Thursday, January 14, 2010
It feels normal
My how the kids have a way of keeping me busy. I know, that sounds like an obvious statement but sometimes I need to hear it to remind myself why I don't accomplish everything I think about doing. Most of the time six kids feels normal, just like two, four and five felt. Other times I feel like I am surrounded. In fact, at church the other day I was holding JG while walking through the lobby, with every step I took, all of the rest of the kids were right beside me. I made a quiet plea to my friend for rescue from the sea of youth when she said I looked like a Verizon commercial. Great, I have my own "network". Now, if I only had those extra minutes. Sometimes I need to remind myself that the twelve "Mom"s I've heard in the last ten minutes came from more than one child.
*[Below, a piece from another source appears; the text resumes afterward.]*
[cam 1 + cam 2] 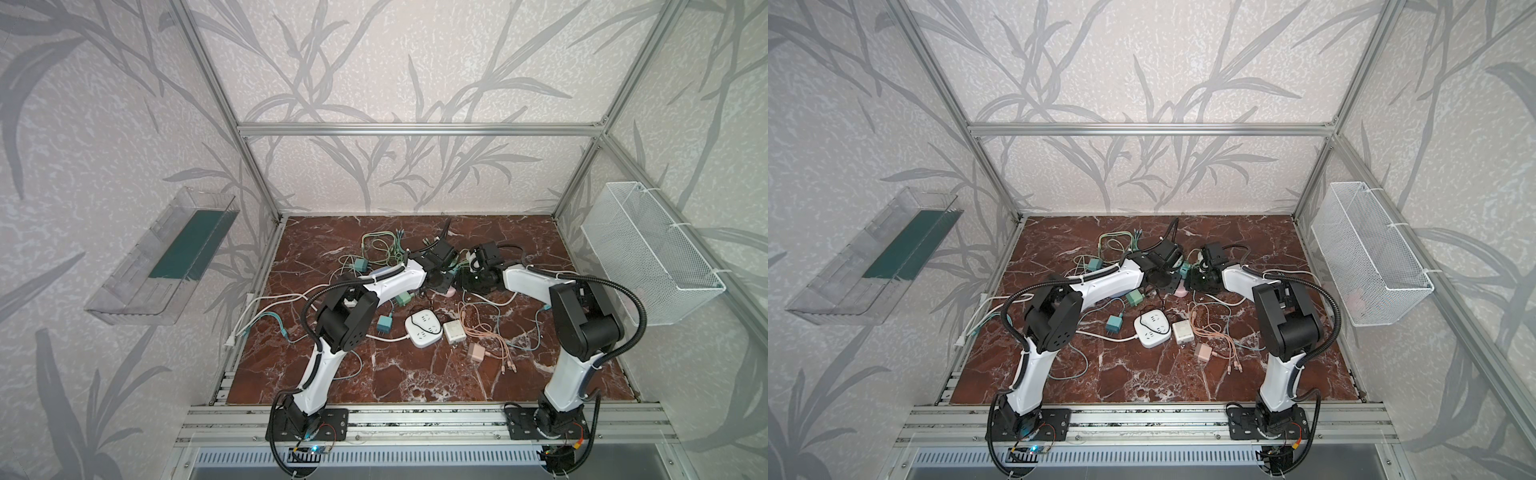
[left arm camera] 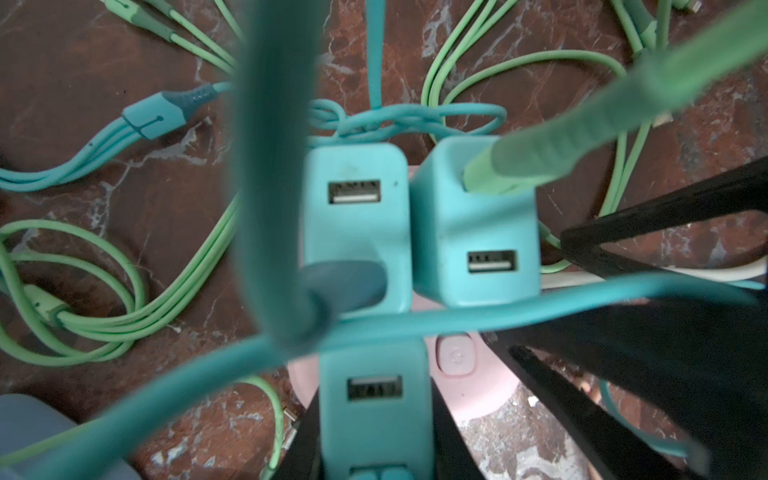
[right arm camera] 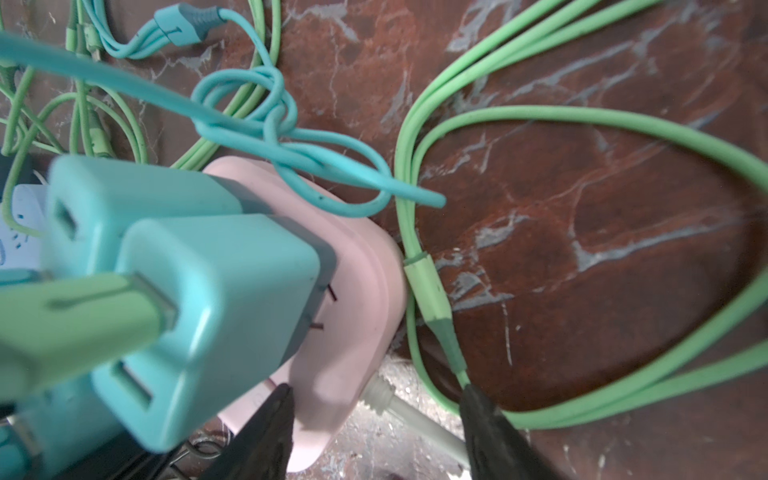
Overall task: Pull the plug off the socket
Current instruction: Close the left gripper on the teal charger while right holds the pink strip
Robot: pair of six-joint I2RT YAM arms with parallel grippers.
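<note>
Two plugs point(image 2: 355, 232) crowd the left pincer's point(image 2: 374, 444) teal plug point(image 2: 374, 386).

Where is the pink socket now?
In both top views the pink socket lies mid-table, just beyond the white power strip, with teal plugs standing in it.

No letters, numbers or brand names can be read in any view; only two small signs show.

The pink socket block point(image 2: 494, 390) lies near the middle of the table point(image 1: 415, 382). The oval button point(image 2: 455, 355) on its top face carries a faint ring-shaped mark, too soft to make out further.

A blue cable joiner point(image 2: 156, 116) lies on the table near the block. It bears a short dark line ending in a dot. The same mark shows on the joiner point(image 3: 178, 25) in the right wrist view.
</note>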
There are days when a "low roar" is all the quiet I can hope for. You know,I wouldn't have it any other way. I love hearing the excited voices fill my van after school. The conversations overlapping at the dinner table are like music to my ears. The crescendo of laughter ringing down the stairwell, warms my heart every time. Sure, I relish the sound of silence when my dear husband takes the kids to school. I do find myself stretching my own bedtime a half hour or so later just to hear my thoughts. And I am wonderfully blessed each time some one mentions how well behaved my children are. But, who wants quiet, perfectly behaved children who leave you alone? My kids do a great job at being kids. Sometimes they make my job easy, sometimes, they make it difficult but they always make it exciting.